The AHL is a 30-team professional league based in the United States and Canada that is the foremost developmental league for the National Hockey League (NHL).
A spokesperson confirmed that a memo has been sent to every club explaining how players could be loaned for Olympic participation from February 5 to 26.
No break will be incorporated into the AHL season, meaning that teams could be without their best players during the Games.
It comes as the world's biggest stars from the NHL remain barred from competing after the failure of talks to reach a deal with the International Olympic Committee (IOC) and International Ice Hockey Federation (IIHF).
NHL players have featured at every Winter Olympics since first appearing at Nagano 1998.
But an IOC decision to stop paying transportation and insurance costs prompted the breakdown in talks.

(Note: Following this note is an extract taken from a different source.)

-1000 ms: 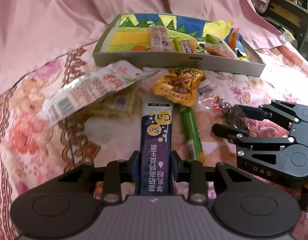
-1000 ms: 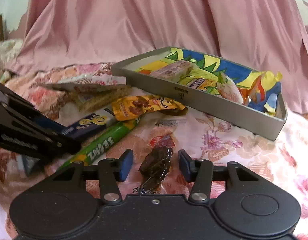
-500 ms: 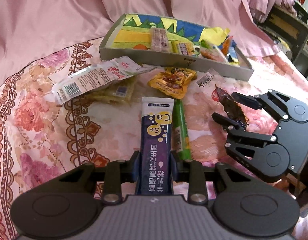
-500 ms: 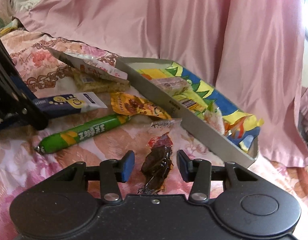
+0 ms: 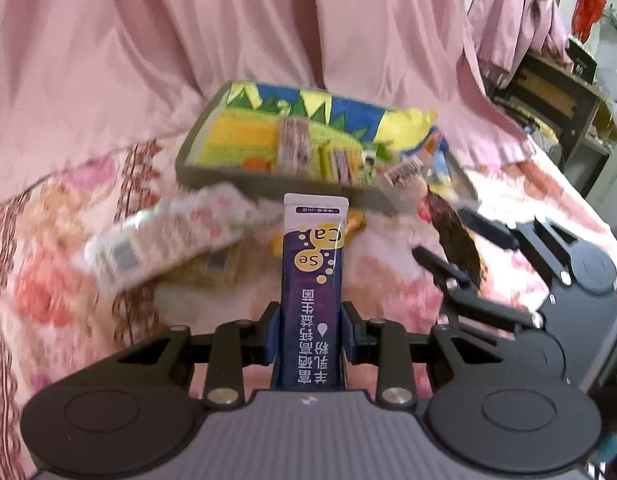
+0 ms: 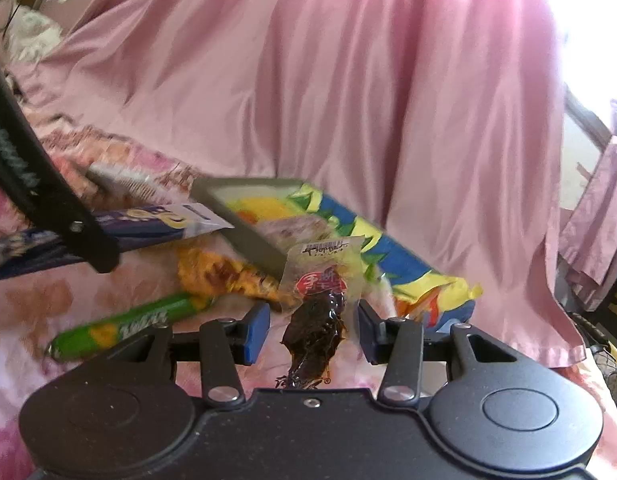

NHL Commissioner Gary Bettman announced in April that their athletes would not officially be allowed to compete at the event in South Korea.
A decision has not yet been made about AHL players assigned to the league from NHL clubs on one or two-way contracts.
An olive branch may still be possible, however, after Russian Sport Express writer Alexei Shevchenko claimed that a second schedule for the next NHL season has been drawn up incorporating a break for the Olympics.
Citing anonymous NHL players from Russia, he claimed that the "secret" second schedule will be used if an 11th hour deal can be reached for Olympic participation.
It is still considered unlikely, however, that this will ultimately happen.
IIHF President René Fasel said in May that a final decision on whether players will take part must be made by mid-July at the absolute latest.
Players including Russia and Washington Capitals star Alexander Ovechkin have criticised the failure to reach a deal and claimed that they will participate anyway.
"I'm going," Ovechkin said in April.
"I didn’t change my mind and I won’t.
"I think the situation was the same before Sochi [in 2014].
"They try to do some deals...I'm pretty sure everything is going to be fine.
"They just want some big story about it."